What you should do
What is the number of lines in the data that contain "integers"? Respond with nothing else.

Records for the exercise
------------------------------
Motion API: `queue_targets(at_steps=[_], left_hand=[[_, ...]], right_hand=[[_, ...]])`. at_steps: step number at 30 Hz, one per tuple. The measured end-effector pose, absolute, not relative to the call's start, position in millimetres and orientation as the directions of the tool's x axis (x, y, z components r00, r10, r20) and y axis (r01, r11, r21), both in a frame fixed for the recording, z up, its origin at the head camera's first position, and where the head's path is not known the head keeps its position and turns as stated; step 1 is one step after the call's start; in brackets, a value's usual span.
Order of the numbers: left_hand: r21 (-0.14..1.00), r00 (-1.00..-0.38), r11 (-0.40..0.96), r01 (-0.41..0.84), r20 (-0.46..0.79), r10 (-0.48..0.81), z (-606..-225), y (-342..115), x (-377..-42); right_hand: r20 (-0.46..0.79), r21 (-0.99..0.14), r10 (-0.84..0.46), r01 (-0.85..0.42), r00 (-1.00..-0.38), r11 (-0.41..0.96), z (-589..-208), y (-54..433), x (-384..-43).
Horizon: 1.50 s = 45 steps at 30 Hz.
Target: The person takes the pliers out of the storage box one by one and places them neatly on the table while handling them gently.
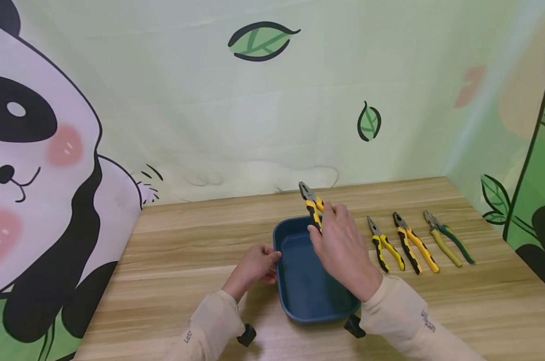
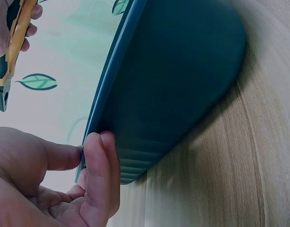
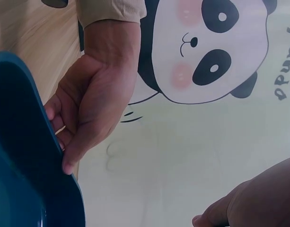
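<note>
My left hand (image 1: 256, 265) pinches the left rim of a blue rectangular tray (image 1: 315, 319), thumb over the edge and fingers against the outer wall, as the left wrist view (image 2: 88, 184) shows. Above the tray's far right part, my right hand (image 1: 342, 245) grips yellow-and-black combination pliers (image 1: 313, 213) by the handles, their grey jaws pointing up and away. The left wrist view shows these pliers (image 2: 14, 52) from the side, clear of the rim. In the right wrist view, only part of the right hand (image 3: 253, 198) shows and the pliers are out of sight.
Right of the tray, three more tools lie in a row on the wooden table (image 1: 186, 240): yellow-and-black long-nose pliers (image 1: 382, 245), orange-and-black pliers (image 1: 414, 243) and green-and-yellow pliers (image 1: 448, 238). A printed panda cloth (image 1: 186, 100) hangs behind the table.
</note>
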State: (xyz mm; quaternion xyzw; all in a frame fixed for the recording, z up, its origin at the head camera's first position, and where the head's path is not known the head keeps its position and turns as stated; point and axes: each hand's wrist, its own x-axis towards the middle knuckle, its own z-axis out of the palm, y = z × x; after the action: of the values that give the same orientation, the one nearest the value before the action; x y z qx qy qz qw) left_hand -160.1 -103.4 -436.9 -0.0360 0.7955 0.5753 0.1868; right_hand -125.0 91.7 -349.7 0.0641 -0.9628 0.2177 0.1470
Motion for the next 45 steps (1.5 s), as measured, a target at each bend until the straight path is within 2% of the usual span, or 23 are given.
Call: queue_targets(at_steps=[17, 45], left_hand=[[0.906, -0.922, 0.321, -0.275, -0.343, 0.178, -435.3, -102.6, -159.2], [0.911, -0.921, 0.303, -0.281, -0.345, 0.182, -435.9, -101.4, -159.9]], right_hand=[[0.323, -0.363, -0.041, -0.163, -0.946, 0.917, -358.3, 110.4, -128.9], [0.298, -0.389, -0.006, -0.127, -0.955, 0.912, -362.2, 134.5, -134.0]])
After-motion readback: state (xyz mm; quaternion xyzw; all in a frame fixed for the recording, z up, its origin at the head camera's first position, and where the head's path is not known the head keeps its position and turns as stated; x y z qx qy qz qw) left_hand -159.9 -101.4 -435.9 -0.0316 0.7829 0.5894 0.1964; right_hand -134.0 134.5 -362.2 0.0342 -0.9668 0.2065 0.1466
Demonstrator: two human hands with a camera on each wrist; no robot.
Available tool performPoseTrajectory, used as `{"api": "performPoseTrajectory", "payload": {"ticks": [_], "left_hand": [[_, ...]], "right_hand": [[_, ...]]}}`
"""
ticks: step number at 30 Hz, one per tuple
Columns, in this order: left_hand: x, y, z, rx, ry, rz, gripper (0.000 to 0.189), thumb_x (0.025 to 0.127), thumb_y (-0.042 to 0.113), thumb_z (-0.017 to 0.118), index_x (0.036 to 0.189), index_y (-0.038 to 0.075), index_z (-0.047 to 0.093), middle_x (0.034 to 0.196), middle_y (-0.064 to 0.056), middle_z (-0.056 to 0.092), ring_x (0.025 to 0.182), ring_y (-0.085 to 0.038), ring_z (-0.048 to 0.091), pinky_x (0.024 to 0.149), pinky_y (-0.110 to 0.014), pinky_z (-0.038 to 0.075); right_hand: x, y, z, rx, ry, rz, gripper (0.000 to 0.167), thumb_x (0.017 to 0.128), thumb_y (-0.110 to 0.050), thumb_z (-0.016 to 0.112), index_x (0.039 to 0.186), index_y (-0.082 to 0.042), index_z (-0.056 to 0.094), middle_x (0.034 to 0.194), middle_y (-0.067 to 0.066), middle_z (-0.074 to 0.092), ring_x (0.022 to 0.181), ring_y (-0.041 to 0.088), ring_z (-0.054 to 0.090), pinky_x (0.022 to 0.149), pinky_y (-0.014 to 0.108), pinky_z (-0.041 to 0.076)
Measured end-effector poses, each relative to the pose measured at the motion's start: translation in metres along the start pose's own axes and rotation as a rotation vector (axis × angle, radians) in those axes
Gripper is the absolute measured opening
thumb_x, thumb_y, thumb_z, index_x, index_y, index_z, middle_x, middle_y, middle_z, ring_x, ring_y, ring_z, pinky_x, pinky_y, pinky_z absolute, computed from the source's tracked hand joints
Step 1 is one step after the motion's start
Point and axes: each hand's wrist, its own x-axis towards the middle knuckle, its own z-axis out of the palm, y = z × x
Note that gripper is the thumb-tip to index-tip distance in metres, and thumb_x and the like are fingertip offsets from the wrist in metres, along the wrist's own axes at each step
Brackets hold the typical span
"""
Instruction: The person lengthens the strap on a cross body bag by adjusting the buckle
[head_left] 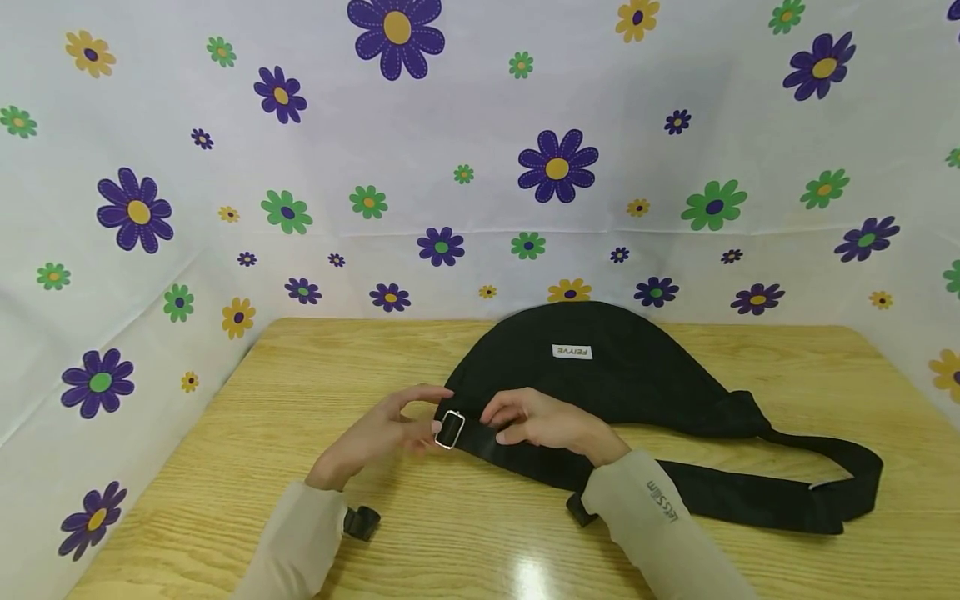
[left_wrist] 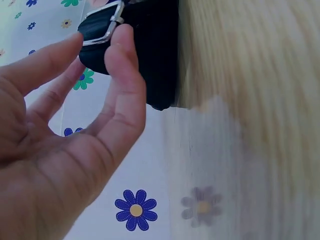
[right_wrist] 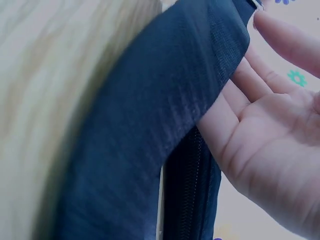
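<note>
Pinching with our left hand (head_left: 375,435) the metal slide buckle (head_left: 451,429), we could twist the flat strap (head_left: 528,462) if our right hand (head_left: 551,423), its grip uncertain, pulls crookedly; hard tugging might drag the black belt bag (head_left: 592,383) lying beyond on the table (head_left: 322,367).

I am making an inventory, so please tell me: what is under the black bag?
The wooden table shows around the black bag, which appears to rest on it. Anything directly beneath is hidden.

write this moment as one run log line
left hand: touching metal buckle | right hand: at black strap | black bag: on wooden table, white label upside down
</note>
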Motion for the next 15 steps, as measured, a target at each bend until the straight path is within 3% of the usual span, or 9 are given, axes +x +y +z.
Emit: {"api": "performPoseTrajectory", "payload": {"ticks": [5, 8, 12, 15], "left_hand": [[0.0014, 0.0005, -0.0002, -0.01, -0.037, 0.073, 0.052, 0.096, -0.003, 0.061, 0.146, 0.003, 0.051, 0.146, -0.027, 0.047, 0.093, -0.036, 0.071, 0.087, -0.039, 0.054], [0.003, 0.0007, 0.0006, 0.004, -0.055, 0.107, 0.052, 0.094, -0.008, 0.061, 0.145, 0.001, 0.052, 0.144, -0.025, 0.049, 0.094, -0.038, 0.069, 0.084, -0.035, 0.052], [0.0036, 0.0015, 0.0029, 0.022, -0.056, 0.095, 0.056, 0.092, -0.013, 0.059, 0.145, -0.001, 0.051, 0.109, -0.024, 0.066, 0.094, -0.036, 0.068, 0.078, -0.033, 0.051], [0.004, 0.0012, 0.0054, 0.049, -0.047, 0.102, 0.059, 0.09, -0.015, 0.058, 0.146, -0.002, 0.05, 0.096, -0.019, 0.068, 0.09, -0.031, 0.067, 0.074, -0.032, 0.05]], "right_hand": [[-0.0009, 0.0011, -0.0023, -0.001, 0.015, 0.016, 0.026, 0.097, 0.001, 0.06, 0.123, 0.004, 0.061, 0.131, 0.019, 0.061, 0.102, 0.022, 0.057, 0.056, 0.025, 0.035], [-0.0008, 0.002, -0.0032, 0.005, 0.024, 0.029, 0.028, 0.097, 0.001, 0.06, 0.125, 0.003, 0.06, 0.136, 0.021, 0.057, 0.117, 0.03, 0.055, 0.056, 0.026, 0.035], [0.0005, 0.003, -0.0021, 0.02, 0.025, 0.036, 0.033, 0.097, -0.001, 0.061, 0.13, 0.003, 0.059, 0.141, 0.023, 0.053, 0.131, 0.037, 0.047, 0.06, 0.028, 0.037], [0.0012, 0.0034, -0.0009, 0.044, 0.025, 0.032, 0.035, 0.097, 0.001, 0.061, 0.131, 0.004, 0.058, 0.136, 0.023, 0.056, 0.126, 0.036, 0.051, 0.071, 0.031, 0.044]]}}
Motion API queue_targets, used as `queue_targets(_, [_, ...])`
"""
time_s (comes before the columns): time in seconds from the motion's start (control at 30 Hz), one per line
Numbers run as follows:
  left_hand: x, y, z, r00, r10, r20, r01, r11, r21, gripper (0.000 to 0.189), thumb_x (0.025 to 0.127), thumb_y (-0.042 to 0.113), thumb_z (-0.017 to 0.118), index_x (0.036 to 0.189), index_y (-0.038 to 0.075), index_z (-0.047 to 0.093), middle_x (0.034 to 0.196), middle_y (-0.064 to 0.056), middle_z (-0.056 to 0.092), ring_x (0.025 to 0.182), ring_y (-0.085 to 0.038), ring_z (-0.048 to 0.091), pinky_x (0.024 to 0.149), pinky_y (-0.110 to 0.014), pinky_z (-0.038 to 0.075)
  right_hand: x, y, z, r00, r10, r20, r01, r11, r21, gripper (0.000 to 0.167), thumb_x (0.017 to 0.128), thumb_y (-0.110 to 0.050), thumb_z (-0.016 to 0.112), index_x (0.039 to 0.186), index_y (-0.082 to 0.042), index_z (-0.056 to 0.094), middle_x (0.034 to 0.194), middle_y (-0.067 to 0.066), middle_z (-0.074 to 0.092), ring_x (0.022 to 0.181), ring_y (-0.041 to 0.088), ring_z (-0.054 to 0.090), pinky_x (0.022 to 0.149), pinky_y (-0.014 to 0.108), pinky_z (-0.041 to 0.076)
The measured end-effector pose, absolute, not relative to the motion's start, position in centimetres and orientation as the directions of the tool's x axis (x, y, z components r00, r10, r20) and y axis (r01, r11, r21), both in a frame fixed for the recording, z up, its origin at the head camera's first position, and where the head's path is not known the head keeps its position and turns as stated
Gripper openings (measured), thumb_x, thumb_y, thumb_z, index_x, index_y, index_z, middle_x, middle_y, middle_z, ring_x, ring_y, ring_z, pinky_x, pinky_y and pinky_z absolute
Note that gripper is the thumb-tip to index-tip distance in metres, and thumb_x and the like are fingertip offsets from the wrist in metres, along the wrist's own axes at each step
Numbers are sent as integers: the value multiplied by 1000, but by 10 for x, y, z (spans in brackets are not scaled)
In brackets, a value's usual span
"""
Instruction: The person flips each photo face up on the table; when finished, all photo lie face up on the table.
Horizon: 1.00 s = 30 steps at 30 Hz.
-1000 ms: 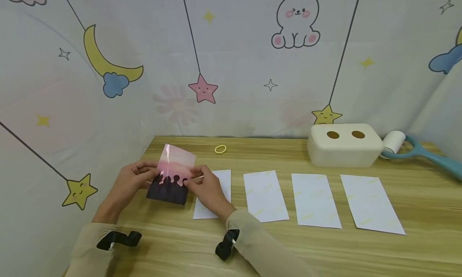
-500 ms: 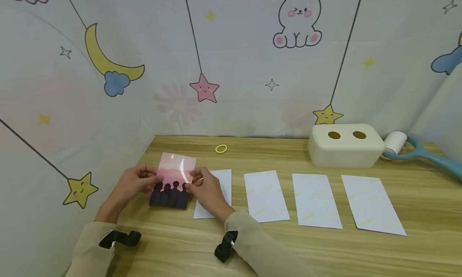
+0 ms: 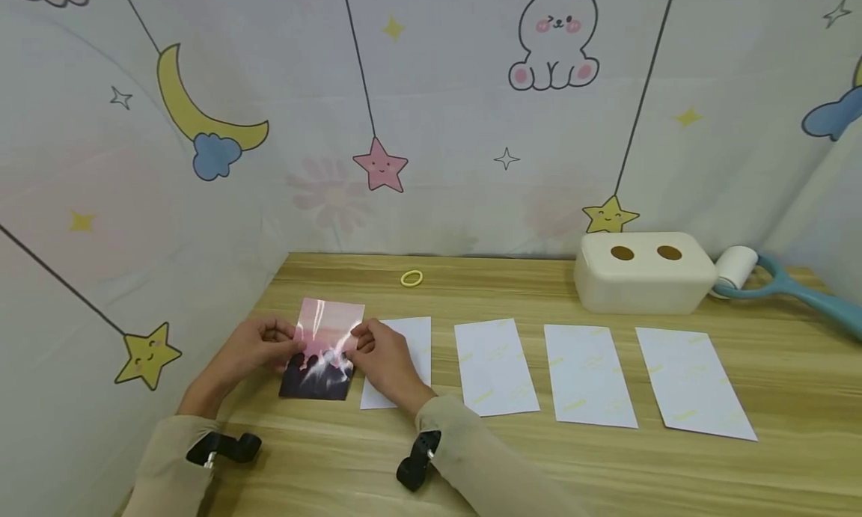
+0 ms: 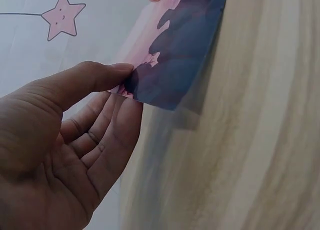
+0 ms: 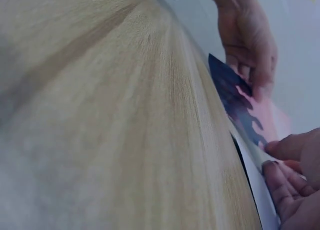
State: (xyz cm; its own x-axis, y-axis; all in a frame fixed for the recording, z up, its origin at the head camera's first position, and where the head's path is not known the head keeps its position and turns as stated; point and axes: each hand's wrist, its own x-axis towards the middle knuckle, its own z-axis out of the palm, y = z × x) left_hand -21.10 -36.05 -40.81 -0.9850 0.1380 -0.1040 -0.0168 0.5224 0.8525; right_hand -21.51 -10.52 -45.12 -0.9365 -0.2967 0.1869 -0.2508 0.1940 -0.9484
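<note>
We see bright glints on the glossy photo card, while the white cards look like smooth, duller paper. To us the counter shows wood grain, the box seems smooth plastic, and the backdrop and sleeves look like matt cloth.

The card sits between the left fingers and right fingers, at the left end of the counter. To its right four sheets lie in a row, the nearest sheet partly behind the right hand. A ring lies farther back. Behind the two rightmost sheets stands a box, with a roller just right of it. A curtain hangs behind everything and along the left.
</note>
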Motion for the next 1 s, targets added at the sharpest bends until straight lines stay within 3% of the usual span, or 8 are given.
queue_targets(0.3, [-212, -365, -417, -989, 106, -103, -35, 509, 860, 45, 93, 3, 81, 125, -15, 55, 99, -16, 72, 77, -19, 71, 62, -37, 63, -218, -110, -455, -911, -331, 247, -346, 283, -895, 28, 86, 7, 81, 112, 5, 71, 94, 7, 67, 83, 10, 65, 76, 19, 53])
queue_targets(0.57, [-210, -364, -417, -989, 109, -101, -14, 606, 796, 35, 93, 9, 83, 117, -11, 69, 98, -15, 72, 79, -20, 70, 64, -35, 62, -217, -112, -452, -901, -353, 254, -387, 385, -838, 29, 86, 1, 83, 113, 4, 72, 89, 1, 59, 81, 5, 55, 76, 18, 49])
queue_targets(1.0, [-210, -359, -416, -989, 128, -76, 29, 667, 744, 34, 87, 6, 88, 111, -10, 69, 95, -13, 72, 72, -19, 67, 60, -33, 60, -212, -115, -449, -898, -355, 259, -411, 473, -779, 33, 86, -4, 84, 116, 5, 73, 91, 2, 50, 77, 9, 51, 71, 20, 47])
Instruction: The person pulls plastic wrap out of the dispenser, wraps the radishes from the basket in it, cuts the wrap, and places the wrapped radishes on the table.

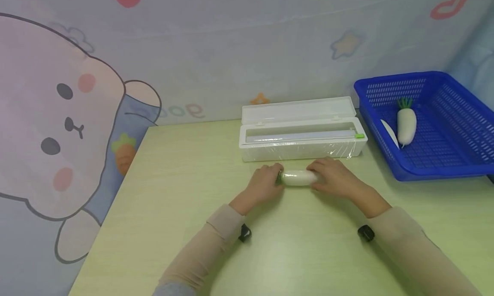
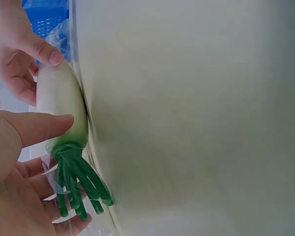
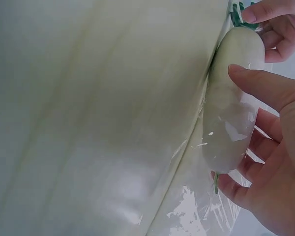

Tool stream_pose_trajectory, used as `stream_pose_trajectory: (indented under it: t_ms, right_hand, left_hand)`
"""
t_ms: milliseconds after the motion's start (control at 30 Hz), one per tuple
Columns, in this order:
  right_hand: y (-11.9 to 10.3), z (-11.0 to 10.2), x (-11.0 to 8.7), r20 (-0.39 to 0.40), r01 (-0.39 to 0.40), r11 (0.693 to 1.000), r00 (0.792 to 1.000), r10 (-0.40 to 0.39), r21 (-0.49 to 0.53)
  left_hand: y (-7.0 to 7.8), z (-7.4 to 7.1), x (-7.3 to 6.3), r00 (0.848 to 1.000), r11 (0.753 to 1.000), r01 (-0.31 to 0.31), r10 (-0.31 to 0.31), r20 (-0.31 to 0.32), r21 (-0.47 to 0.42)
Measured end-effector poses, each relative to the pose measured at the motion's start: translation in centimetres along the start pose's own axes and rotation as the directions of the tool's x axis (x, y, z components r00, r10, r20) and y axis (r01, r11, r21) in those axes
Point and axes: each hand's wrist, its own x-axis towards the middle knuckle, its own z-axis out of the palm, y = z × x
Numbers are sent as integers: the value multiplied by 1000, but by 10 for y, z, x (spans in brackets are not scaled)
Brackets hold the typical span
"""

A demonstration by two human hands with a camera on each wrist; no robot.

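Holding a white radish (image 1: 298, 178) crosswise from both ends, the person has each grip partly closed, thumb on one side and fingers bent behind. The left-hand grip (image 1: 266, 182) pinches beside the green leaves (image 2: 78, 179), its fingertips behind them; the right-hand grip (image 1: 335, 176) spans the body toward the thin green tip (image 3: 216, 182). Clear film (image 3: 187, 211) clings around the radish in glossy creases. The radish looks light and stiff, perhaps a model, and the film probably makes it slick; the thick body seems the sound place to take hold, since the leaves look bendy and the film could wrinkle or tear under a hard pinch. Whether the radish touches the surface (image 1: 308, 253) or hovers just above, the head view does not settle. Just beyond stands the white wrap box (image 1: 301, 152), lid (image 1: 297, 110) raised behind it, a green slider (image 1: 359, 136) at its right end; its long front edge limits forward movement. To the right, the blue basket (image 1: 444, 171) carries a second radish (image 1: 406, 126), and its raised rim bounds that side. Wider room lies leftward and toward the person.
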Motion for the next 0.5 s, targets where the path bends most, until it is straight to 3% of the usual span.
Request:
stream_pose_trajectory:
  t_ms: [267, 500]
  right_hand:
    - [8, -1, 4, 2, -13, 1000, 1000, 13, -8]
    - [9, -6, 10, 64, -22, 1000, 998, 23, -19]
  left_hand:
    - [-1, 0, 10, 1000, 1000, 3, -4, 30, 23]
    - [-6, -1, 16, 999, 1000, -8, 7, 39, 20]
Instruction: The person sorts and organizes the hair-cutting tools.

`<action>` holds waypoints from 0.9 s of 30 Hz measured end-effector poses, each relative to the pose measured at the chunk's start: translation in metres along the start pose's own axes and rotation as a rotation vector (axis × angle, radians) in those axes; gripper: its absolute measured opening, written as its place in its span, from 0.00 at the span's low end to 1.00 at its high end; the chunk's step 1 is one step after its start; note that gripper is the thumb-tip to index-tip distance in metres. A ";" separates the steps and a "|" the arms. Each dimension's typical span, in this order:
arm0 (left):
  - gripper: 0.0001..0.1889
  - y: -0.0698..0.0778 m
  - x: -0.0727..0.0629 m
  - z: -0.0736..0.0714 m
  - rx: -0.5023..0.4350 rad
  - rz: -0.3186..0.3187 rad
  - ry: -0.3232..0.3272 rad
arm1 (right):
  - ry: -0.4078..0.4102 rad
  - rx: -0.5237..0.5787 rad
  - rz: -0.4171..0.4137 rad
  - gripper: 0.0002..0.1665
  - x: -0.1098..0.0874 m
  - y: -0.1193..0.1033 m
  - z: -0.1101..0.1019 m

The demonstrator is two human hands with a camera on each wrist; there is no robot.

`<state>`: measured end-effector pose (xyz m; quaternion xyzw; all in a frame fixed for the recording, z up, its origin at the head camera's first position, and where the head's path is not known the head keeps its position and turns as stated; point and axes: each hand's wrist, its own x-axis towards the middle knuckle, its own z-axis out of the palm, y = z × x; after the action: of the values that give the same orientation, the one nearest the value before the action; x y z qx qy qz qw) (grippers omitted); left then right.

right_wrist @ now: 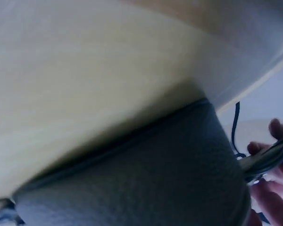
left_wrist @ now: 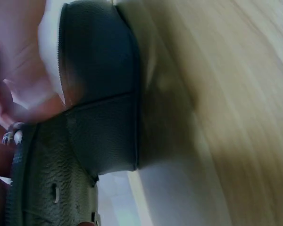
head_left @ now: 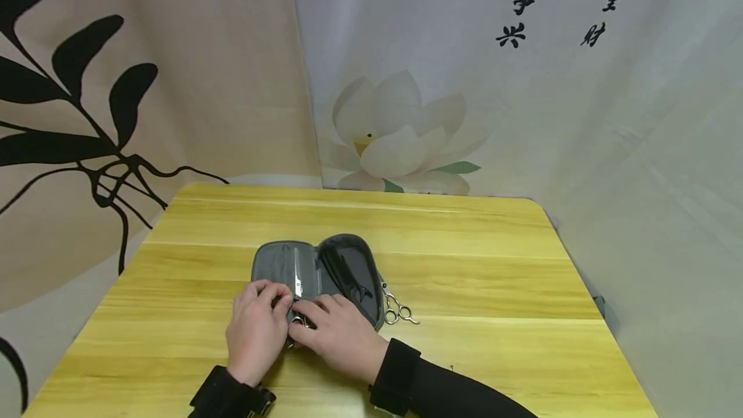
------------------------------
Task solution
2